**Directions**: Lines with "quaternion": copy each one from the listing below.

-----

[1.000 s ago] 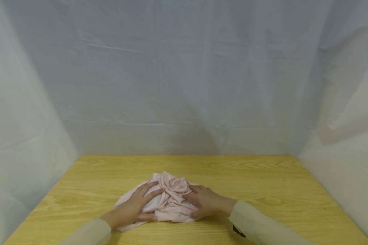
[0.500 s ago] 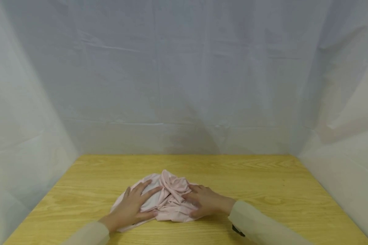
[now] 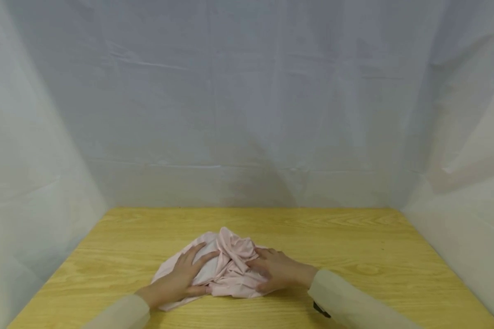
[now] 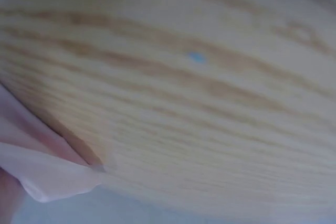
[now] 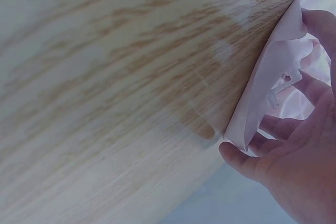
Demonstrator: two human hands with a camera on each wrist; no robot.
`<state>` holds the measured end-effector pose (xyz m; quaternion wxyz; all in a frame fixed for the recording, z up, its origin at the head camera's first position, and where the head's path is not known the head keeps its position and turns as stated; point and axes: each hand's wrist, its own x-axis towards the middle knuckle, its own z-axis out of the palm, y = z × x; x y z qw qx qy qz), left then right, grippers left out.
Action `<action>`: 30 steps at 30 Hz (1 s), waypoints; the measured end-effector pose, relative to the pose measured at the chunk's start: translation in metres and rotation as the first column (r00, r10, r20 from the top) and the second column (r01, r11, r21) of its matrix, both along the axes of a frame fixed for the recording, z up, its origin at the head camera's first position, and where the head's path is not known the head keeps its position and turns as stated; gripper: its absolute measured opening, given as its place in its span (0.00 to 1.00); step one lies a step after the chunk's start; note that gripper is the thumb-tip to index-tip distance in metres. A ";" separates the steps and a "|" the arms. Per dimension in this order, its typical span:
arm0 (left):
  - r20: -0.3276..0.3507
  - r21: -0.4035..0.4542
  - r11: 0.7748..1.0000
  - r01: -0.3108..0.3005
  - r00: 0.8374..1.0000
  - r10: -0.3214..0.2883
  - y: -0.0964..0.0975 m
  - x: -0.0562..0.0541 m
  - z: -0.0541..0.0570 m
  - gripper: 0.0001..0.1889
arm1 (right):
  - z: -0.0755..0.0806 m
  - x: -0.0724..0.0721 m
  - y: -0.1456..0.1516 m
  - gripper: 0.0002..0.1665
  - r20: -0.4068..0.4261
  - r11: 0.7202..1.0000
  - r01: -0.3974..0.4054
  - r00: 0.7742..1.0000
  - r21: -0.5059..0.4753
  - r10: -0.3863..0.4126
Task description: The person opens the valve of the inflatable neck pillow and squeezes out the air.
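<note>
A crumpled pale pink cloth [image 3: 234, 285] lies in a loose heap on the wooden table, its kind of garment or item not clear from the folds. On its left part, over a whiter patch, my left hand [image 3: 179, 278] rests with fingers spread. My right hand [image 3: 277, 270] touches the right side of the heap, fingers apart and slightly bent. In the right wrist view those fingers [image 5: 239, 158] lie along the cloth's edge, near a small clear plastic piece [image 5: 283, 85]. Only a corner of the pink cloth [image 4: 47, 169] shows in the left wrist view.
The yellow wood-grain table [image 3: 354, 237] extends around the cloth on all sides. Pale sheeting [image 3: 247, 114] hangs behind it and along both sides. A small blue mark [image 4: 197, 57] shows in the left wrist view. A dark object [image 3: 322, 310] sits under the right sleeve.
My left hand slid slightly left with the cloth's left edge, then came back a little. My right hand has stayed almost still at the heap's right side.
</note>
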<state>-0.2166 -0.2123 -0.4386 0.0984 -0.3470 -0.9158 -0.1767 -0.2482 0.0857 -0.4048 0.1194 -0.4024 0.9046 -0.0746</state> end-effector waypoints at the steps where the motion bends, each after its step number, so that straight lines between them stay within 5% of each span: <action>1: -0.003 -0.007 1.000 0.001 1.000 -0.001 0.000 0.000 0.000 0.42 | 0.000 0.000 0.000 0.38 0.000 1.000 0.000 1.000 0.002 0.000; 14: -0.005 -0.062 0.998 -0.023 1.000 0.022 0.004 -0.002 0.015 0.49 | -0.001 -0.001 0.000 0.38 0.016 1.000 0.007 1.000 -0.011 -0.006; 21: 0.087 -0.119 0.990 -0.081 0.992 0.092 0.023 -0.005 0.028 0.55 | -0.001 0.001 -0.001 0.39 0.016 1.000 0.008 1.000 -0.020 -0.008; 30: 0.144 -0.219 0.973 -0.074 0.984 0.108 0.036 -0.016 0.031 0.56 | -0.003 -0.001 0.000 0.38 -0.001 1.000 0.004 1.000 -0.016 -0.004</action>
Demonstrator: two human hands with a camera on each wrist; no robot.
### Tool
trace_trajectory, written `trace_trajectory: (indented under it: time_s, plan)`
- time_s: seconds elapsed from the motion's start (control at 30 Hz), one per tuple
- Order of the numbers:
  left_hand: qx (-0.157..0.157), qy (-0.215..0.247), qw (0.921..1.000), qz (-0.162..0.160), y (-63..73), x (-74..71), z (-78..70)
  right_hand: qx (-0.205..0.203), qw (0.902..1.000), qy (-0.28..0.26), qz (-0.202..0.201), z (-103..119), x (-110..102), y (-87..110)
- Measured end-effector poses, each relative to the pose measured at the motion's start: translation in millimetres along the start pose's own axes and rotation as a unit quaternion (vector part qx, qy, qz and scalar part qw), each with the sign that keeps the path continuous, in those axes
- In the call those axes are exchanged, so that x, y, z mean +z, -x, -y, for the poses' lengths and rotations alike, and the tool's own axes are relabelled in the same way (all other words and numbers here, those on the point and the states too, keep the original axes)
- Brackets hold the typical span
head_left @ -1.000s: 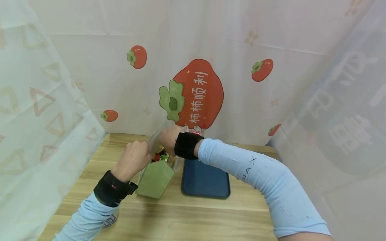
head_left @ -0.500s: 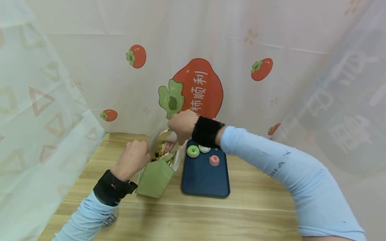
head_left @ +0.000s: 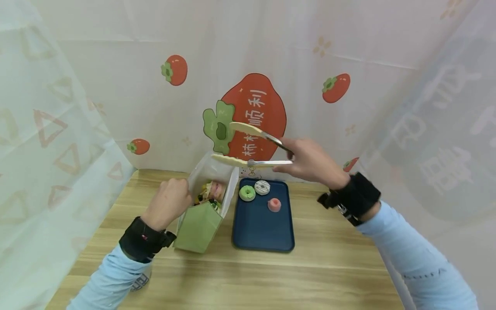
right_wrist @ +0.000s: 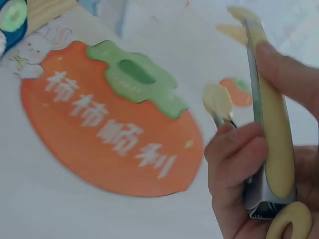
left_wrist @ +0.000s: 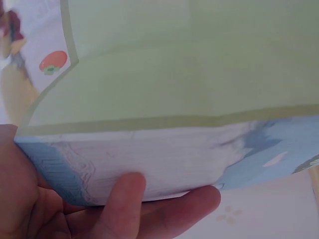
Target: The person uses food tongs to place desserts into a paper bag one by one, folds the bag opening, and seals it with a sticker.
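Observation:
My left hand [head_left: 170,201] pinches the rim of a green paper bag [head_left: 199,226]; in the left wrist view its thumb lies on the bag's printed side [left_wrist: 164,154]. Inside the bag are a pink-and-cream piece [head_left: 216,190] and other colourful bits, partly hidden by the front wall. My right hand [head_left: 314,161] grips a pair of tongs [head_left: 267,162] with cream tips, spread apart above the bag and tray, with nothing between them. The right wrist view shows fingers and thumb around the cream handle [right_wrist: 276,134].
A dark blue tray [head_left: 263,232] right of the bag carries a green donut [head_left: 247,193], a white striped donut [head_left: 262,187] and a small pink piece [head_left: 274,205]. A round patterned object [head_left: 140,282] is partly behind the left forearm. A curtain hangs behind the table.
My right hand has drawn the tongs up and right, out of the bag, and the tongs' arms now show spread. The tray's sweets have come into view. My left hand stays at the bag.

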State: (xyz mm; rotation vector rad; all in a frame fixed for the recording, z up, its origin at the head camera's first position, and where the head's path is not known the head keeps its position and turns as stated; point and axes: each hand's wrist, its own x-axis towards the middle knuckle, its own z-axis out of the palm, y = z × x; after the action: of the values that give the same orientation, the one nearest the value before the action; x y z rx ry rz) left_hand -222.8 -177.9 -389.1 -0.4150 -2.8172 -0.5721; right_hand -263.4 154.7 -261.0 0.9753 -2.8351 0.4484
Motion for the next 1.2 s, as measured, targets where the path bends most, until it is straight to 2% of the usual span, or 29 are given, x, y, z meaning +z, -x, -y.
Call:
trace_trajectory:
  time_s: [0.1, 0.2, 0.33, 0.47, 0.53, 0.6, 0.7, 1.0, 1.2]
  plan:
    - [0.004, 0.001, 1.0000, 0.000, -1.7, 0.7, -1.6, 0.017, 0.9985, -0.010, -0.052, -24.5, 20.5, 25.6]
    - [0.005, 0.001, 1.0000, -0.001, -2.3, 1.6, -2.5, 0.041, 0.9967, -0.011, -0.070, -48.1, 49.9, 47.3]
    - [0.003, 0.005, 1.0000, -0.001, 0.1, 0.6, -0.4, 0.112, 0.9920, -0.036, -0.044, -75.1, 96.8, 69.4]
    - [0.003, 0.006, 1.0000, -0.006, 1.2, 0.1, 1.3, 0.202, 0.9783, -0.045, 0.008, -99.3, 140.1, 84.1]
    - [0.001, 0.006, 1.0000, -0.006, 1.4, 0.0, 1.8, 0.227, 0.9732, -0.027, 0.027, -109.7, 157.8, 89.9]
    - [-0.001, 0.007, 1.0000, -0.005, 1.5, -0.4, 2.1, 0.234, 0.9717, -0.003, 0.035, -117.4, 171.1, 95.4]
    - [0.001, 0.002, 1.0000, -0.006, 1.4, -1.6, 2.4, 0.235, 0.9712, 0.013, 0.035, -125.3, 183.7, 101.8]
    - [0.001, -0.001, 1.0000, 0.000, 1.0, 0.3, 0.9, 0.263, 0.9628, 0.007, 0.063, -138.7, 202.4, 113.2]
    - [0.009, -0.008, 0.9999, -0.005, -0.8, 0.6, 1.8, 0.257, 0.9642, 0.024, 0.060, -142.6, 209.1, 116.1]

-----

**Response box**:
`<state>` holds the measured end-effector pose (xyz m; quaternion wxyz; all in a frame fixed for the recording, z up, its origin at the head camera's first position, and where the head's path is not known the head keeps its position and turns as stated; point and axes: each hand's wrist, its own x-axis towards the middle knuckle, its own z-axis out of the palm, y = z × x; x y z qw qx qy qz), left then right, grippers left out.
- Measured end-effector poses, each relative to the pose measured at the motion's start: translation in millimetres along the start pose's own axes and rotation as a unit quaternion (vector part qx, qy, qz and scalar part qw), each with the sign that keeps the path continuous, in those axes

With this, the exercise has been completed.